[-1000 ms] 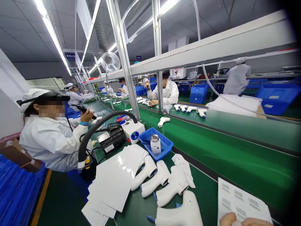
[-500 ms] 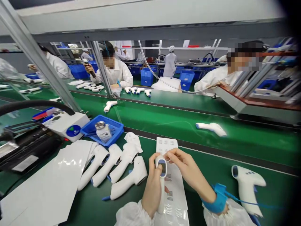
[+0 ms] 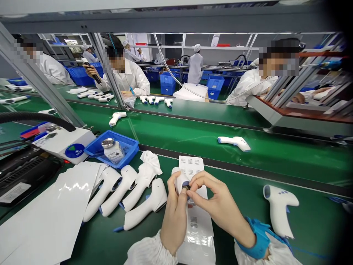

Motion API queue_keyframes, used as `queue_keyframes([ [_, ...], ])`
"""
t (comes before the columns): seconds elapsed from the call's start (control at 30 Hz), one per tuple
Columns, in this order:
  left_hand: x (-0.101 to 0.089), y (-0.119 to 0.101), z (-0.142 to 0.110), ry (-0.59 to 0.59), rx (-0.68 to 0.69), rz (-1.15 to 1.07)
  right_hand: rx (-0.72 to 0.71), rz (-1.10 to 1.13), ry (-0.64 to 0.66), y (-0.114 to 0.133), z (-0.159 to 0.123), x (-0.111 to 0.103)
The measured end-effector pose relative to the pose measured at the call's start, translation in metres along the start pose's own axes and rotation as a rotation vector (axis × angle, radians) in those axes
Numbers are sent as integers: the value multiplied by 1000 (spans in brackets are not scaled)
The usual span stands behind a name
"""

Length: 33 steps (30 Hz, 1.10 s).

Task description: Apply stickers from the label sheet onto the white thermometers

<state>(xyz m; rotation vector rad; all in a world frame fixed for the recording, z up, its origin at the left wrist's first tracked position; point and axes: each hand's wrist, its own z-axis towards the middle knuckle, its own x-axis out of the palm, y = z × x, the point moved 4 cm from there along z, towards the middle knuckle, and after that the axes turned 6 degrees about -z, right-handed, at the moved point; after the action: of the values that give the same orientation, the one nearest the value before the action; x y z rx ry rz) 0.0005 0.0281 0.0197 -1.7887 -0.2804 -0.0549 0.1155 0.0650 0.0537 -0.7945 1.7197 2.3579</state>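
My left hand [image 3: 173, 217] is wrapped round a white thermometer gun [image 3: 179, 179], holding it upright over a label sheet [image 3: 194, 206]. My right hand [image 3: 217, 204] pinches at the gun's blue-rimmed top, fingertips pressed together on something too small to make out. A blue wrist strap [image 3: 257, 237] is on my right wrist. Several more white thermometer guns [image 3: 129, 191] lie in a row to the left of my hands, one with a white cloth [image 3: 150, 160] on it. Another gun [image 3: 278, 206] lies to the right.
A blue tray [image 3: 125, 154] holds a small bottle [image 3: 112, 150]. White sheets [image 3: 46, 217] lie at the near left beside a white box [image 3: 68, 141] and black device [image 3: 22, 173]. One gun [image 3: 234, 141] rides the green conveyor [image 3: 193, 138]. Workers in white sit opposite.
The view swung from the left of the line down to my hands. The gun now sits higher in my left hand, and my right fingers have closed onto its top.
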Motion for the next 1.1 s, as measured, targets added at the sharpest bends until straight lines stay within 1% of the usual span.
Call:
queue_keyframes([
  [0.07,-1,0,0,9,8,-1,12,-40,14,2,-1,0],
  [0.2,-3,3,2,-4,27,-5,85,-164,33,0,-3,-1],
  [0.27,-3,4,2,-1,17,-6,113,-162,30,-2,-4,-1],
  [0.33,-2,7,3,26,-55,-29,136,-165,2,-4,-4,-1],
  [0.47,3,13,1,130,-247,-117,138,-248,-154,-8,-3,-6],
  [0.5,3,13,0,146,-268,-135,120,-232,-156,-9,-1,-6],
  [0.57,3,12,-2,174,-278,-166,68,-142,-73,-11,3,-3],
  [0.63,3,9,-5,224,-258,-195,31,-36,16,-12,8,1],
  [0.67,4,8,-6,254,-239,-205,29,8,28,-13,9,1],
  [0.77,4,7,-9,292,-155,-179,47,90,-6,-14,11,1],
  [0.87,2,8,-9,261,-77,-110,42,114,14,-13,8,4],
  [1.0,-3,3,-8,213,-26,-25,73,126,122,-9,3,10],
  [1.1,-6,-4,-8,197,-1,-2,124,187,181,-6,-1,12],
])
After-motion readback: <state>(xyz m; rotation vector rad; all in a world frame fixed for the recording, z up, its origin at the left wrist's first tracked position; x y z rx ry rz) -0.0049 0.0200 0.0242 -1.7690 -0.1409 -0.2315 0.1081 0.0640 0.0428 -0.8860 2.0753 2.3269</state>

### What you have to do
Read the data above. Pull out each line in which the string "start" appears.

### Solution to this task
t (comes before the columns): seconds elapsed from the call's start (control at 30 Hz), one per tuple
The measured end-effector pose relative to the pose measured at the call's start, translation in metres along the start pose's own axes and rotation as a rotation vector (axis × angle, radians) in those axes

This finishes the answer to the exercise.